May I, who knows nothing on this subject, butt in one more time? What breed, or cross is your lgd? Are you sure s/he's got the bloodlines to do what you're wanting? Do the parents work?


----------



## TXFarmGirl (Jan 7, 2020)

Xerocles said:


> May I, who knows nothing on this subject, butt in one more time? What breed, or cross is your lgd? Are you sure s/he's got the bloodlines to do what you're wanting? Do the parents work?



Definitely, her mom guards chickens 24/7, and her dad guards goats. She is an Anatolian Shepherd/Great Pyrenees cross.


----------



## Ridgetop (Jan 17, 2020)

Baymule said:


> I really want to help you with your puppy. Realize that a LGD is not your "normal" dog. They are independent, they are thinkers and they don't need you to tell them their job, once they are trained.
> 
> I can't stress enough to go to the LGD forum and study the posts.




A lot of LGDs do not ever take to poultry.  They can be trained not to _*kill*_ poultry but don't necessarily bond with them like they do with small stock like sheep and goats.   Training LGDs to guard poultry is much harder than training them to love and guard small stock.  Bay is right - confine the poultry and give your dog more space to guard around the poultry pen.

I don't like training with shock collars.  Dogs will recognize the shock collar, and learn that they must behave while wearing it but when you take the collar off it means "OK, you can do your thing now".  My dogs knew the difference between the show collar and lead - treats in the show ring, choke collar  and lead - obedience training and praise, and the regular collar - off duty except for burglars.   They also knew the release word from obedience exercises.  Dogs are smart.  LGD dogs are even smarter and they think for themselves.  If you can get some feisty, mean roosters, they will teach the pup better than anything you can do.  Remember that to your puppy those chickens are just another squeaky toy to play with.

The dog needs to be trustworthy around the flock whether wearing a shock collar or not, whether you are around or not. Using the shock collar to train your dog means you are teaching the dog that the collar only shocks (corrects) him if you are at home, and when he is wearing it.  Trust me your dog knows when you are not at home.  

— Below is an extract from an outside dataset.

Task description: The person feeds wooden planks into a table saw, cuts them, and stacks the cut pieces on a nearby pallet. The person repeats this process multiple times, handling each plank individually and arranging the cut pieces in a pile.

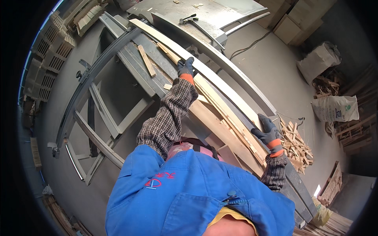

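Observation:
A long, pale wooden board (165, 41) lies lengthwise across a saw table, running from the far left toward my right. My left hand (186, 67), in a grey glove with an orange cuff, is closed at its near edge, around mid-length. Gloved the same way, my right hand (268, 133) grips the board's near right end, with the thumb on the near side and the fingers over the far side. Several thin wooden strips (232, 122) lie beside the board, on my side. A wider plank (214, 120) rests closer to my body.
A metal rail (244, 78) runs along the board's far side. A short wood offcut (146, 61) lies on the grey table (132, 59). Metal framing (104, 110) stretches out at left. Scrap wood (295, 147) is heaped on the floor at right, near a white sack (334, 108).

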Demonstrator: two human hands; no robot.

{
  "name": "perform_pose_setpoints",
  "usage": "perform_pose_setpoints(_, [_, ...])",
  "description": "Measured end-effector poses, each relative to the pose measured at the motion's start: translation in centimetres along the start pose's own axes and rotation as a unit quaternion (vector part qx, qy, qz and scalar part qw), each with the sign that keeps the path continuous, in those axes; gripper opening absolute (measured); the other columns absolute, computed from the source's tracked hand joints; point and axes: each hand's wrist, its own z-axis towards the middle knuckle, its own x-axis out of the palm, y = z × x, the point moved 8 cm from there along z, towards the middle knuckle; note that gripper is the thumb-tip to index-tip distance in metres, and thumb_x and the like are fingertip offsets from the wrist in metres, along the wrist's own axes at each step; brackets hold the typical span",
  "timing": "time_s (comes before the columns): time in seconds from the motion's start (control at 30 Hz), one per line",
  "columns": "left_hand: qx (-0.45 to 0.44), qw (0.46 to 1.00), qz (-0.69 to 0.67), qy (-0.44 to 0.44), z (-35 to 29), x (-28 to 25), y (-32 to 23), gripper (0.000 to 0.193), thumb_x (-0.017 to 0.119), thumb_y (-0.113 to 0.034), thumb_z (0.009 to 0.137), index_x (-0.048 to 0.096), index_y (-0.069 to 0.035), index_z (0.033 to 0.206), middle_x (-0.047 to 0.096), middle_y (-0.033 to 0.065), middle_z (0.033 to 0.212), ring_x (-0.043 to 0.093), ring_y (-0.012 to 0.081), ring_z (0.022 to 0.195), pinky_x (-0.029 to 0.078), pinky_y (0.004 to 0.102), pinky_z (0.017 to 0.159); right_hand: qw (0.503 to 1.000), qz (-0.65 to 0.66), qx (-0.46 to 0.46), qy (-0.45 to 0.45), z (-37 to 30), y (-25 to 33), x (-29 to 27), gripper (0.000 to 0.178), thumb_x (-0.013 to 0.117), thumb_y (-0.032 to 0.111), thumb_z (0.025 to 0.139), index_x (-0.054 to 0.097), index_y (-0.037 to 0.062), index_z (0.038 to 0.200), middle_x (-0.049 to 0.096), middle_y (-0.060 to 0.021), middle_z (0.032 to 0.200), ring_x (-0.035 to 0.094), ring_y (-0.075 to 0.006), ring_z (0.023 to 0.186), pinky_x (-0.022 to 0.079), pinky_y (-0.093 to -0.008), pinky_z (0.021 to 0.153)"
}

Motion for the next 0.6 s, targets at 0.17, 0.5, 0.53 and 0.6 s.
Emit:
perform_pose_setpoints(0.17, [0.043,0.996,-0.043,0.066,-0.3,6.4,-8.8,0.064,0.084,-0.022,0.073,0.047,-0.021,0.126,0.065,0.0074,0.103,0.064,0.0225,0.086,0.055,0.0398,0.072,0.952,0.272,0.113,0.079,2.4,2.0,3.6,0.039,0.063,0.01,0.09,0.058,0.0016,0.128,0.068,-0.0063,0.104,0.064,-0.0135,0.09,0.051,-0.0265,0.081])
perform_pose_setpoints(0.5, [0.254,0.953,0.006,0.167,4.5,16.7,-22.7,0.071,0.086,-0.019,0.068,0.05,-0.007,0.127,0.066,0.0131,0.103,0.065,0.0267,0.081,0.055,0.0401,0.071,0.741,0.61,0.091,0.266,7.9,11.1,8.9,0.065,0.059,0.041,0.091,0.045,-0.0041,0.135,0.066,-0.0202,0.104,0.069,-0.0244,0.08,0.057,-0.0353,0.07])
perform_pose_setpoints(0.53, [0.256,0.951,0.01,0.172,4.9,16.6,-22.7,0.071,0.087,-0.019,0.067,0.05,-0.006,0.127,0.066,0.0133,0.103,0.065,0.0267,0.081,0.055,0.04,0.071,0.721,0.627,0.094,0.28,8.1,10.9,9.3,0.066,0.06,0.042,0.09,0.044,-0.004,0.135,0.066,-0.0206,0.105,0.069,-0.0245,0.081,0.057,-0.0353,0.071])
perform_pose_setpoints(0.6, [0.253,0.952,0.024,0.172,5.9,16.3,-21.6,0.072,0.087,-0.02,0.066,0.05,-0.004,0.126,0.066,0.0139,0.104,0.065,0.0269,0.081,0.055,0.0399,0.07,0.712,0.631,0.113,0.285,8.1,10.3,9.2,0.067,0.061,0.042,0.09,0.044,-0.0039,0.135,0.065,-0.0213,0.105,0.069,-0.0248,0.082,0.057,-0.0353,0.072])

The better training method is to go out with him/her in the poultry pen and work with the dog there.  Anticipation *and prevention *of bad behavior is the best way to train.  Encouragement of good behavior and praise while the pup is doing it teaches more easily.  Punishment after the fact is the worst.  The shock collar is simply punishment (pain) after the fact.  You have to entice or lure the dog into bad behavior to use the shock (pain) properly.   Shock collars may have their uses, but in my opinion it is not the way to train a 4 month old puppy who only wants to please you. There are gentler methods that work just as well.  Please listen to Bay and read the different forums.


----------



## TXFarmGirl (Mar 25, 2020)

Update::: Sheera is doing amazing and we have lost a big 0 chickens from predators since we’ve had her, she Counts them every night, she checks on them, she is sad for one that has a poopy butt, and she knows when we get new chickens(she doesn’t like newcomers much, but eventually excepts them). Thank you all for all the impit you gave. She turned out great with a bit of work, and we are working on more every day.


----------



## YourRabbitGirl (Mar 26, 2020)

TXFarmGirl said:


> Our LGD puppy is in or garden, which has a 6 ft chainlink fence around it, and nothing growing in it, and it has a nice size shed in it for Sheera(the lgd). The chickens pen runs all the way around the garden, and the have their barn too...we let Sheera out to mingle with the chickens while we are outside. We went on a one day trip Sat, came back, a chicken had flown into the pen, and she ATE its back side, and neck out(it’s dead). We have a shock collar on her, so when we have a couple minutes, we let her out to be with the chickens, go inside, watch through the window, and make sure she is good while we “aren’t watching”. Then we put her back in her pen(the garden), and she has tons of toys, interactive toys, toys tied to the fence, etc. She is 4 1/2 months old.
> 
> She is great at doing perimeter checks, barking at bad things, everything like that...but she just doesn’t like the duck hens, and our smaller hens. Would it help her if we got her an animal to bond with that would help keep her distracted? Like a doe, or kid, or lamb, or puppy, or anything? Just to keep her occupied during the day?


There are five major livestock guardian dog breeds that farmers should find for their goats: Anatolian Shepherd, Great Pyrenees, Kuvasz, Maremma Sheepdog, and Tibetan Mastiffs. we have Tibetan mastiffs. they are great.


----------



## Ridgetop (Mar 28, 2020)

LGDs are worth all rhe work!  When she hits 14-18 months, she may have  regression to playing with her 'buddies".  this is the age when people start to think their dogs are not any good.  You just have to work with her and if you notice that you have chickens missing, go back to the earlier training.  

Our Anatolian puppy marked up one tiny lamb when she was 3-4 months old playing with them.  She was put in with the rams and learned not to try to play bite any of the big sheep.  LOL  She is 16 months old and had been doing great with both lambs and larger sheep.  Suddenly we  had a lamb turn up with punctures on her rear hocks.  it looked like she had been caught in wire and cut herself up.  We removed that lamb and Angel apparently made "besties" with another lamb.  Another episodes of punctures on rear hocks.  Removed that lamb with the same injuries.  Talked to our breeder and he immediately said she was in the teenage play stage.  She would select one lamb as her best friend and playmate and try to play with it like it was another puppy  Sadly for the lamb, when it got bitten, instead of turning around and biting Angel like a puppy would have done it ran.  We have been watching her, and scolding her as soon as she tries to run with the sheep.  When we call her and scold her she breaks off and leaves the lambs.  Now we put wire around the bottom of the corrals.  (Double use - it keeps the younger lambs in when we separate them from their mamas.)  We noticed another lamb that looked marked and we will check him over but she seems to be leaving them alone now,  Looking at her age and the time period Erick said these dogs go through this behavior, I think she would have tried to do this teenage play biting sooner but she was not with the sheep.  She came in false season and was kenneled for several weeks, then 2 weeks later she came into a real season and was kenneled another 3 weeks, then she got a huge deep slice across her upper side and was locked up with stitches for 2 weeks since she was not supposed to run around.  She also was a "conehead" which would have been dangerous to let her run with that on.  Considering that she was confined off  and on for 3 months, that would account for why it suddenly this behavior did not show up sooner.  

Anyway, I am just relating this to you so if your puppy tries this teenage sort of behavior you will recognize it and not get discouraged.  One thing about this behavior, it means that the dog considers the flock his/her pack which will lead to stronger protection once the dog is grown.


----------